I gave up and bolted to the surface, which is exactly what I was not supposed to do. The dive master followed me, somehow convinced me to go back down, and had me do the skill again. The second time and during the certification, I did not push it as hard so it never fully left my sight. It was enough to pass. I got my Open Water Diver certification in May 2010.

Even after certification, my dad had to push me to go on dives to keep my skills up to date. I really didn’t like to spend my weekends getting up early to jump into cold water and see practically nothing but underwater plants. I was so bored during a dive at Shadow Cliffs, which is the local pond, that I mentally wrote a story about a friendly swamp monster that lived in that lake.

However, one trip would change how I felt about diving. It was a safety stop on a dive in Catalina. I was resting at fifteen feet to prevent any potential decompression sickness while my dad looked on from above because the air in his BCD vest (buoyancy control device) had pulled him to the surface. A school of fish circled me, and then quickly disappeared. A sea lion passed by. The fish returned and vanished a minute later. The sea lion swam by a little closer. The fish came back again, but this time, they stayed behind me. Another minute passed. The sea lion swam straight for me. I thought, Please don’t attack me! I’m not trying to come between you and your food. A foot from my face, the sea lion turned and swam away. My three minutes were up, and it was time to exit the water. To this day, this has been my best and most favorite safety stop. Shortly after this experience, I bought underwater cameras, both video and still.

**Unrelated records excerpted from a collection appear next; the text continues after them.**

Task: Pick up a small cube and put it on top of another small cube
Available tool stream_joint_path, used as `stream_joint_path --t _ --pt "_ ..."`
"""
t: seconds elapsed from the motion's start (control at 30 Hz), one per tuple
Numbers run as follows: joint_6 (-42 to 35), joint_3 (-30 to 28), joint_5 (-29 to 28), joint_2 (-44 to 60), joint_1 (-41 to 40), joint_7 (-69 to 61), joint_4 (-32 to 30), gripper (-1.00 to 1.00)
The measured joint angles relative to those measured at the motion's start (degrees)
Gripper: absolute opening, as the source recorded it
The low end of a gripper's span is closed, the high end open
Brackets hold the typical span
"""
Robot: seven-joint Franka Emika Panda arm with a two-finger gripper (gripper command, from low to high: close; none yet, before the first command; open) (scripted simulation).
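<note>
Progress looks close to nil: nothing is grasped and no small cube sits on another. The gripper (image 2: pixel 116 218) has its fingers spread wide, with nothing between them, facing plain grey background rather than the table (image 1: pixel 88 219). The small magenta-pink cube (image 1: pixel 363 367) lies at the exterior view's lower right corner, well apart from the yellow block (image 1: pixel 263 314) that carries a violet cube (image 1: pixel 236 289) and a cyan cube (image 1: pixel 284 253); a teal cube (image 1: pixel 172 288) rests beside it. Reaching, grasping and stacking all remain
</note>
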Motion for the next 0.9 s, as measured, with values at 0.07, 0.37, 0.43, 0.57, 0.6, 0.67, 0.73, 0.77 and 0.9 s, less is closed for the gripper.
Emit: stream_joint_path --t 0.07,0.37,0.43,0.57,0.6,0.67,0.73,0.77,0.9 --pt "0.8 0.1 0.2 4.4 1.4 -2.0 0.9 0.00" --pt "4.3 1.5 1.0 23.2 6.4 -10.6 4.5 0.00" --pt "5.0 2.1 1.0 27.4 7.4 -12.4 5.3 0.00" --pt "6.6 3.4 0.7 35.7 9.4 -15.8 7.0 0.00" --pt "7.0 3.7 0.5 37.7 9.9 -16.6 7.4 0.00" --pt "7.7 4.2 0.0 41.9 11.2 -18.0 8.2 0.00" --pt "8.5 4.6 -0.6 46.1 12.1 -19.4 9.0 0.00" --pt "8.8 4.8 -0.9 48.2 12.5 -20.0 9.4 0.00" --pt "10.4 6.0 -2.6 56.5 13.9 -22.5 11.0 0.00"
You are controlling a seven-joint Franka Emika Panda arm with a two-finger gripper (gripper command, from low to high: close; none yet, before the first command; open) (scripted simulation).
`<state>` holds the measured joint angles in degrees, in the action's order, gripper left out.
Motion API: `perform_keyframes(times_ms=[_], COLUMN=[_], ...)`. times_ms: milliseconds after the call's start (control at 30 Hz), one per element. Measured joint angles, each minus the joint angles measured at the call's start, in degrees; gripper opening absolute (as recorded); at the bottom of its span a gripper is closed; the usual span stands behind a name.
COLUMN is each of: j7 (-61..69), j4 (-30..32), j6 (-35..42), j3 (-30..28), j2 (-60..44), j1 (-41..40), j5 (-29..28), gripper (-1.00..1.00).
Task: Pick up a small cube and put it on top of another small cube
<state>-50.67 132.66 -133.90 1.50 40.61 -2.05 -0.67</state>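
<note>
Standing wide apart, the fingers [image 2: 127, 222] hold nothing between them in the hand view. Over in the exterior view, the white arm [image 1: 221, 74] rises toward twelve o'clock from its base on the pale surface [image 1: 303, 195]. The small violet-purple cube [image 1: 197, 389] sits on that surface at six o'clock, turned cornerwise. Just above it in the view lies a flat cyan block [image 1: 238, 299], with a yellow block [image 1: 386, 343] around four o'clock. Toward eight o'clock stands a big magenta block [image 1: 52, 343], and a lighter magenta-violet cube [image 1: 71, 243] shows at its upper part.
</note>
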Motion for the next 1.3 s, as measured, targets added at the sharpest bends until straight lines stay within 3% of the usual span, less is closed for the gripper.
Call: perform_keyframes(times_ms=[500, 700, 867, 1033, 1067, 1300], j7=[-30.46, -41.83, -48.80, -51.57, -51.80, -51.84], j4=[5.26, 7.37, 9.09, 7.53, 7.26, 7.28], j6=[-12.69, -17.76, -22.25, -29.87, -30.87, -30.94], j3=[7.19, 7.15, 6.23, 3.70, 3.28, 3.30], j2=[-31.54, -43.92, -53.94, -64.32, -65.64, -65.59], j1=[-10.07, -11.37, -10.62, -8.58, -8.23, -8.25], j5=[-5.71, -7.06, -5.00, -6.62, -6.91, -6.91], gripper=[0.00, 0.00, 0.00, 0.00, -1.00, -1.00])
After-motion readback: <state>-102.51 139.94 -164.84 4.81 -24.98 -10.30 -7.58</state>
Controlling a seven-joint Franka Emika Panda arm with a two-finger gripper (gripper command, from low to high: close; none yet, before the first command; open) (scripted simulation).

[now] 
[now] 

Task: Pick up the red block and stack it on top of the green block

Since then, I have had many scuba adventures. I earned a few more certifications, including Deep Diver, Rescue Diver, Nitrox Diver, and Zombie Apocalypse Diver. I have navigated through kelp, bumped into sharks, and seen all kinds of fish and underwater life. It has not always been easy. I know what it’s like to have an anxiety attack at eighty feet below, to look at a blank screen on my computer while still going down, and to feed the fish after.

Out of all my trips, one experience outshines the rest. For incredible adventure and lots of marine life on every dive, there’s only one place to go: the Galápagos Islands. The park fees make it a bit expensive, but it is worth every penny. We dove four times a day for most of our weeklong trip. We saw hammerheads, Galápagos sharks, and black-and white-tipped sharks, but nothing dangerous like a Great White. Moray eels poked their heads out of their hiding places in the rocks. Schools of fish migrated between feeding areas while schools of rays swam past and over us. We snorkeled with penguins and dolphins, and we witnessed marine iguanas feeding off the algae at twenty feet. There is nothing like diving in the Galápagos.

If my dad hadn’t pushed me at the beginning and forced me to face my fears, I wouldn’t have these amazing experiences and stories to tell. I had to learn how to calm myself when I did panic so I could handle the problem in front of me, which was usually that I was just freaking out, had momentarily misplaced my dive buddy, or was struggling with my equipment. I learned how to breathe, to quell the panic, and to see new worlds without ever leaving the planet.